1 is a schematic view of a conventional solar cell of a two-dimensional polymer grating of the present invention; FIG. 2 is a schematic view of an embodiment of a solar cell with a two-dimensional polymer grating of the present invention; A flow chart for fabricating a solar cell with a two-dimensional polymer grating according to the present invention; and FIG. 4 is a flow chart for fabricating another grating of a solar cell with a two-dimensional polymer grating of the present invention.

21‧‧‧ solar cells

22‧‧‧Two-dimensional polymer grating

23‧‧‧Light

Claims (7)

A solar cell with a two-dimensional polymer grating, comprising: a solar cell body; and a reflective diffractive two-dimensional polymer grating directly superposed on the solar cell body, the reflective diffraction is two-dimensionally high The molecular grating reflects the light reflected by the solar cell body back to the solar cell body by the reflection characteristic to enhance the light receiving time of the solar cell body, thereby improving the power conversion efficiency.

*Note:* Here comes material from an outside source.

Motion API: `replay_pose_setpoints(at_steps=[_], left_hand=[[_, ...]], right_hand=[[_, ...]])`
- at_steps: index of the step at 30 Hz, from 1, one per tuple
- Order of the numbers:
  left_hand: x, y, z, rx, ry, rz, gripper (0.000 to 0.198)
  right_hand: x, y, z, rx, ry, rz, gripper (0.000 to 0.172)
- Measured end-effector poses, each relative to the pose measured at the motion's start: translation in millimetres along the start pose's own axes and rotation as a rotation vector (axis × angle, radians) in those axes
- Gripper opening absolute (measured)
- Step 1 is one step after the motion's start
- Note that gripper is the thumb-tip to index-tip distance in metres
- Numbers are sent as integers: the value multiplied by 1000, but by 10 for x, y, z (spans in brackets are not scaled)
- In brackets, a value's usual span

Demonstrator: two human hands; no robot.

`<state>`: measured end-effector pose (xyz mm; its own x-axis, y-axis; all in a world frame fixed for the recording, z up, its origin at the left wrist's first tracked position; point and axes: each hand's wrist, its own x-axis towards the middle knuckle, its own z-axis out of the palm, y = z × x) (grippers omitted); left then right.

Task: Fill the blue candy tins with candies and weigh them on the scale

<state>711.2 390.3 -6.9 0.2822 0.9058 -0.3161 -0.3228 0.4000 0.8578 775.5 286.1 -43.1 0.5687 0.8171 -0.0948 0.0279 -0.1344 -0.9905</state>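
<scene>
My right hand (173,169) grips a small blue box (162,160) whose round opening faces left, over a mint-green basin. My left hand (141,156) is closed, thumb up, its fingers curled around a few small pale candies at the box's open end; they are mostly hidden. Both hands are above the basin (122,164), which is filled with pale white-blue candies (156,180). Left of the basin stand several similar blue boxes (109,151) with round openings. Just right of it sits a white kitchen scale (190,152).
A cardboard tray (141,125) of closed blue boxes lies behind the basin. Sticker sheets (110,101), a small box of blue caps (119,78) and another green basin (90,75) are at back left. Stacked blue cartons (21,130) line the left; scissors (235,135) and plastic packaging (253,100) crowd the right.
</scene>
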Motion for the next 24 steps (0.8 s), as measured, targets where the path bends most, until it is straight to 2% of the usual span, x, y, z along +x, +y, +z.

The solar cell with a two-dimensional polymer grating according to claim 1, wherein the two-dimensional polymer grating has a grating depth of 180 to 220 μm. The solar cell with a two-dimensional polymer grating according to claim 1, wherein the two-dimensional polymer grating has a grating period of 0.4 to 0.6 μm. The solar cell with a two-dimensional polymer grating according to claim 1, wherein the two-dimensional polymer grating has a grating stripe pattern in two different directions. The solar cell with a two-dimensional polymer grating according to claim 1, wherein the two-dimensional polymer grating is formed of a photoresist material or an organic (OG) polymer material. The solar cell with a two-dimensional polymer grating according to claim 1, wherein the two-dimensional polymer grating can be manufactured by overmolding. The solar cell with a two-dimensional polymer grating according to the first aspect of the patent application, wherein the two-dimensional polymer grating can be holographically involved in the yellow light micro Shadow technology is manufactured.